L’Union européenne frappe la vanilline chinoise d’un droit antidumping
Contexte et ouverture de l’enquête
Le 24 mai 2024, la Commission européenne a ouvert une enquête antidumping concernant les importations de vanilline en provenance de la République populaire de Chine, à la suite d’une plainte de l’entreprise Syensqo, représentant plus de 98 % de la production européenne de vanilline. Cette plainte dénonçait une concurrence déloyale entraînant un préjudice économique grave pour l’industrie européenne.
Produits concernés
La décision concerne toutes les formes de vanilline dont la pureté excède 95 %, qu’il s’agisse de vanilline synthétique, naturelle, biosourcée (biovanilline) ou d’éthylvanilline. Ces produits, utilisés dans les secteurs alimentaires et cosmétiques, sont considérés comme substituables et donc inclus ensemble dans l’enquête.

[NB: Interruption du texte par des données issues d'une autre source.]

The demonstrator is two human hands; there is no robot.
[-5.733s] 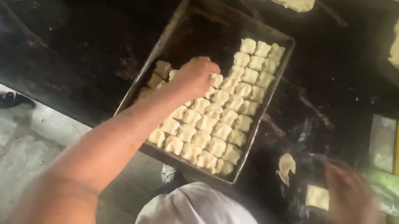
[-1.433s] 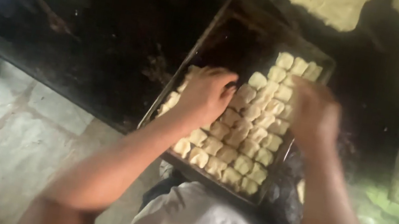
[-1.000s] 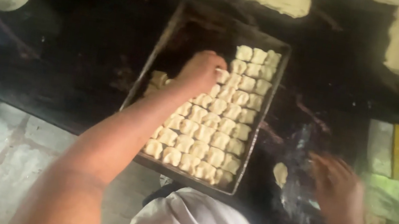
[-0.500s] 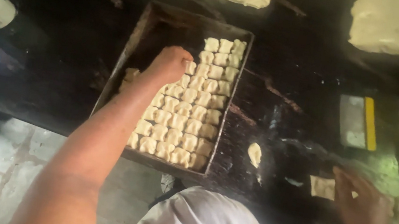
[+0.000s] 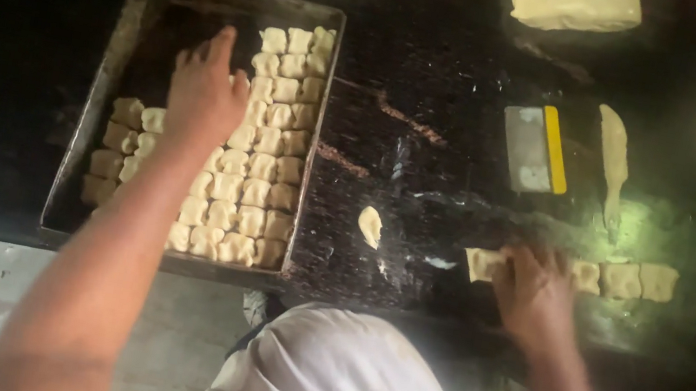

Dumping et distorsions de marché
L’enquête a démontré l’existence de distorsions significatives dans l’économie chinoise, affectant les prix des intrants, les coûts de production, le marché du travail et du capital. Ces distorsions sont alimentées par l’intervention massive de l’État chinois, notamment à travers les plans quinquennaux et le rôle structurant du Parti communiste chinois dans l’industrie chimique. La Commission a donc établi que les prix chinois ne reflètent pas des conditions de marché équitables.
Méthodologie de calcul
En raison de ces distorsions, la Commission a utilisé une méthode alternative pour déterminer la « valeur normale » des produits chinois, en se basant sur les coûts de production au Brésil, choisi comme pays de référence. Les coûts non faussés ont été déterminés à partir des prix internationaux et des données statistiques publiques sur les matières premières et la main-d’œuvre.
Décision finale
Le 11 juin 2025, la Commission a instauré un droit antidumping définitif sur la vanilline chinoise. Les principaux producteurs visés sont Jiaxing Zhonghua Chemical Co., Ltd et Jiangxi Brother Pharmaceutical Co., jugés liés financièrement. Les taux appliqués reposent sur une moyenne pondérée de leurs pratiques de dumping. Les autres exportateurs ayant coopéré mais non inclus dans l’échantillon se voient appliquer le même taux moyen. En revanche, les exportateurs n’ayant pas coopéré sont soumis à un taux plus élevé.
Impact sur le marché européen
Cette décision vise à rétablir des conditions de concurrence équitables pour les producteurs européens de vanilline, notamment face à une surcapacité croissante en Chine. La Commission souligne que sans ces mesures, l’industrie européenne risquait des pertes supplémentaires et des fermetures d’usines.
Durée et suivi
Le droit antidumping est prévu pour une durée de cinq ans. La Commission a laissé ouverte la possibilité d’un réexamen ou d’un ajustement en fonction des évolutions du marché ou des requêtes émanant de nouveaux exportateurs.